How to Raise a Jerk

How to Raise a Jerk…
No one that I know would appreciate being a considered a “jerk”, and no one enjoys being in the company of a “jerk”.   So when I saw this article title it caught my eye.  The article was worth sharing.  We all want to raise our children to be healthy positive productive members of society.   Interestingly enough, I think that in our attempts to raise each child to their fullest potential, we may be unintentionally doing harm and not good. 

Some leaders say too many who work hard at building children’s self-esteem are raising kids who will exhibit a lifestyle of entitlement and egotism. Other specialists say those who talk about children being innately bad are raising a generation that feels inferior and insignificant. Every expert has an opinion and it’s hard to know where the line actually is. Many promote their agenda by pushing the opposing opinion to the extreme.
One of the keys to parenting with balance is helping your children develop an attitude of humility. Every child has the potential to grow up and understand why it’s important to “put others first.” There is just a fine line between raising kids who have a healthy self-esteem and kids who are too egotistical. A life of arrogance that goes unchecked can result in a sad and lonely existence for someone, and frankly there are enough self-centered people around. How does someone develop an over inflated sense of self-worth and entitlement?
Here are a few ideas to help you effectively raise a jerk:
Protect them from the consequences of their own mistakes.
Make sure you do whatever they can do for themselves.
Keep them away from anyone who thinks differently than they do.
Try to give them everything they want.
Tell them over and over again you just want them to be happy.
Convince them that they are more special than other kids.
Always take their side when they get in trouble with their teacher at school.
Always take their side whenever they are in a conflict with a friend.
Keep insisting that they are the best player on the team.
Don’t give them consistent opportunities to help or serve other people.
Never require them to do chores.
Reinforce their prejudices about people from different cultures or backgrounds.
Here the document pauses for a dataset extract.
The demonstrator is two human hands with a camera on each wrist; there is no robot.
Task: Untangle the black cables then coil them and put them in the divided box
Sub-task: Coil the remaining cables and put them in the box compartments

Make your relationship with them more important than your relationship with your spouse.
Teach them that life is always fair
Rarely express genuine gratitude to those who help you.
Teach them to talk more than they listen.
Never let them hear you say “I was wrong. I am sorry.”
(Reggie Joiner)
This blog is not intended to produce guilt or shame, and I am certainly guilty of many of the items on this list!  It was just eye-opening and a different perspective than most philosophies out there right now.  I do believe that we are asked to humble ourselves…and teach our children humility.  It starts with me admitting when I am wrong, and walking my child through disappointments instead of washing them away with words.  It means investing the time to teach them deep character traits…even ones that may create or cause pain.  I would love to raise a child that looked to the interests of others first, who did not have to be the best, who could handle disappointment, and who did not believe they were entitled to all that the world has to offer.   Betting you would too. 
May you be a blessing and may you be blessed!